I expect more of the tit-for-tat in the next days to come.

It also shows that Robert Abela really had no clue of the deal it self and the way he took its time to express himself on the whole matter, first acting the strong statesman and then taking a u-turn defending Steward is another sign for how he acts with and without briefing from the ‘old master’.

The two who have to answer a lot of questions and are still to be held accountable are Konrad Mizzi and Joseph Muscat in the first place. Well, there is the third person who ‘allegedly’ had knowledge of nearly all and everything and I don’t have to spell his name.

It’s not the present PM. But his performance in recent days was showing off where he stands and who’s the person in the background still influencing the present government. Joseph Muscat resigned as PM, he also claims that he’s officially no more involved in daily politics. There is hardly anybody who believes that he’s not acting in the background in order to protect his ‘friends’.

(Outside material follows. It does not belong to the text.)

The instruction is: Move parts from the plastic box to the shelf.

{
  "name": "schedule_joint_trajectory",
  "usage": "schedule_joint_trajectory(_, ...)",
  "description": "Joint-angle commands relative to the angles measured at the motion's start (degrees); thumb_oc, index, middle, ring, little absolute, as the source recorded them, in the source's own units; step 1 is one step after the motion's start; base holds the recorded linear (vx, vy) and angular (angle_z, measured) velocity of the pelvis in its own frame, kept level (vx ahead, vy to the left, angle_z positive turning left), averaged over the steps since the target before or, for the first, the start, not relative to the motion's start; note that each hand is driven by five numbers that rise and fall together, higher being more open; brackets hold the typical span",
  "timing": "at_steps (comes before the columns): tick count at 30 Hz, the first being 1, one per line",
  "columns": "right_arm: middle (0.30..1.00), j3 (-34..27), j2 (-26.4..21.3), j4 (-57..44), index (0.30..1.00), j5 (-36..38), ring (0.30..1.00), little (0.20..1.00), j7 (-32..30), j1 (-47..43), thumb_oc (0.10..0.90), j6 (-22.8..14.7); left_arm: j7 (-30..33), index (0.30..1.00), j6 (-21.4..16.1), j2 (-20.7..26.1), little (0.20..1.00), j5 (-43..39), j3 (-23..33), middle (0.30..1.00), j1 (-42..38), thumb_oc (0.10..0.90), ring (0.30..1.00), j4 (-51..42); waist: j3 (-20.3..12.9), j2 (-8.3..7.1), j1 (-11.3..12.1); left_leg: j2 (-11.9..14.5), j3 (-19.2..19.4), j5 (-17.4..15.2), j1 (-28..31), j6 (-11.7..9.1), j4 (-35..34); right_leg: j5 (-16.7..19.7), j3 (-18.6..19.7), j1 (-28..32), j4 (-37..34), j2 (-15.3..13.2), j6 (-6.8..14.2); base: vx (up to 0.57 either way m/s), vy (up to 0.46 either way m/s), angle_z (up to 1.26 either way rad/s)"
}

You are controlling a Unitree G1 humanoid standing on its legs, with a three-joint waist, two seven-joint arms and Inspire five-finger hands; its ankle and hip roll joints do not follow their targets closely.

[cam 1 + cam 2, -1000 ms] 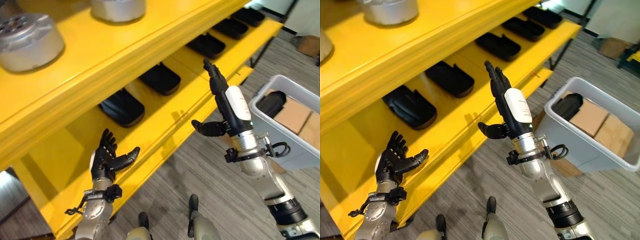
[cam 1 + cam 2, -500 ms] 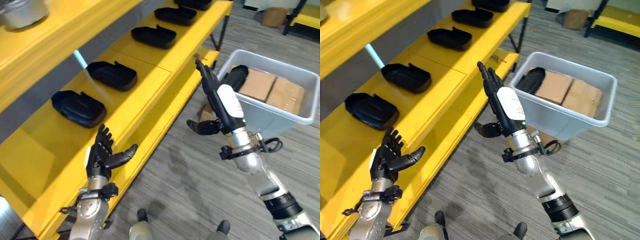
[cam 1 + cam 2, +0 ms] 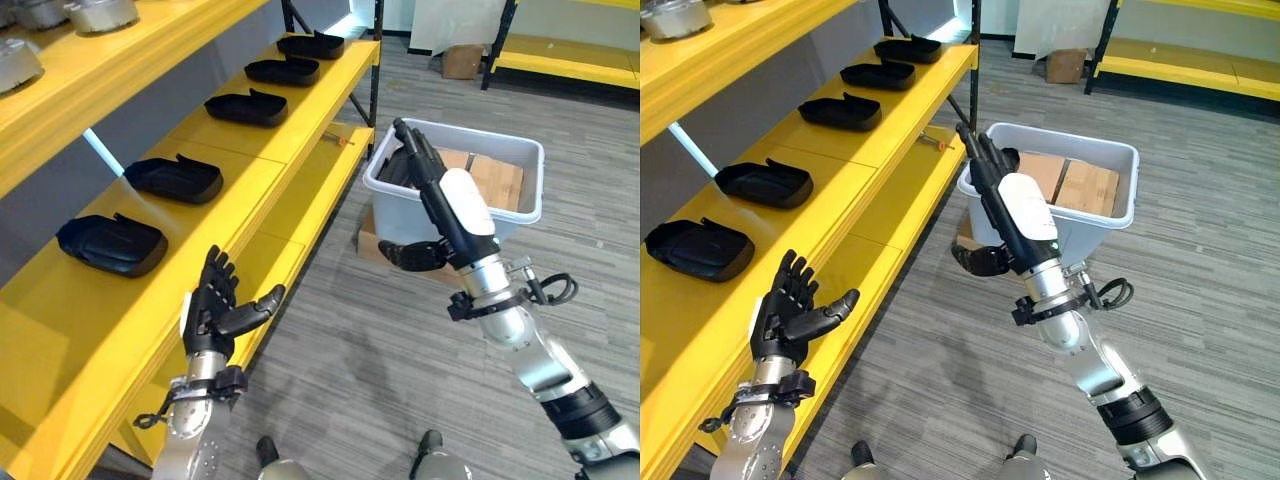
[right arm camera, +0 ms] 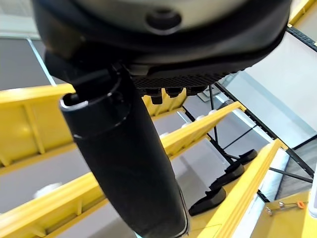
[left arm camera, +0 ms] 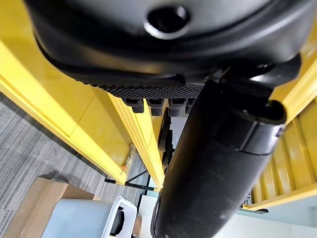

The slow downfall of the PL empire is also some sort of their own making and ‘continuity’. Maybe this development is set to speed up a bit, one will see.

saviour mamo
saviour mamo
11 months ago

President George Vella criticised Judge Despasquale’s judgement because according to him, it wasn’t objective. Where was president Vella during these last five years? There was so much criticism by MAM, the MUMN and the NP opposition about the lack of interest by Vitals and Steward Care Health in rehabilitating the hospitals and the president didn’t even bother to do anything or to find facts. If he had just paid a visit to the hospital ,he would have realised that nothing was being done and the country was paying good money.

Joseph
Joseph
11 months ago

Dawk ta warajh kollha bla kokki mohhom fil-miljuni li serqu. Jidihku bihom onfushom stess.

Edward Mallia
Edward Mallia
11 months ago

My worry with Kevin Cassar’s present writing is that while it shows up Vitals as an intrinsically crooked set-up it appears to suggest that Steward were the honest brokers and innocent successors of an unholy mess. There is one fact or rather the involvement of one person in this business which makes me uneasy about such a picture. Armin Ernst before anybody here had heard of Steward was working with Steward. Then when Vitals appeared on the scene and started ”working” Ernst was listed as CEO or as having an important post. As the Vitals mess developed Ernst was heavily involved but towards before the final Vitals debacle went on long leave and then resigned his Vitals post. Only to re-appear on the Steward side again when the Steward head Ralph X. aided by Joseph Muscat had a first meeting with Robert Abela and Chris Fearne. The Armin Ernst ”movements” give rise to the feeling that Steward may have been involved in this matter from its very beginning, and they were only waiting in the wings until Vitals imploded as Steward knew they would sooner rather than later.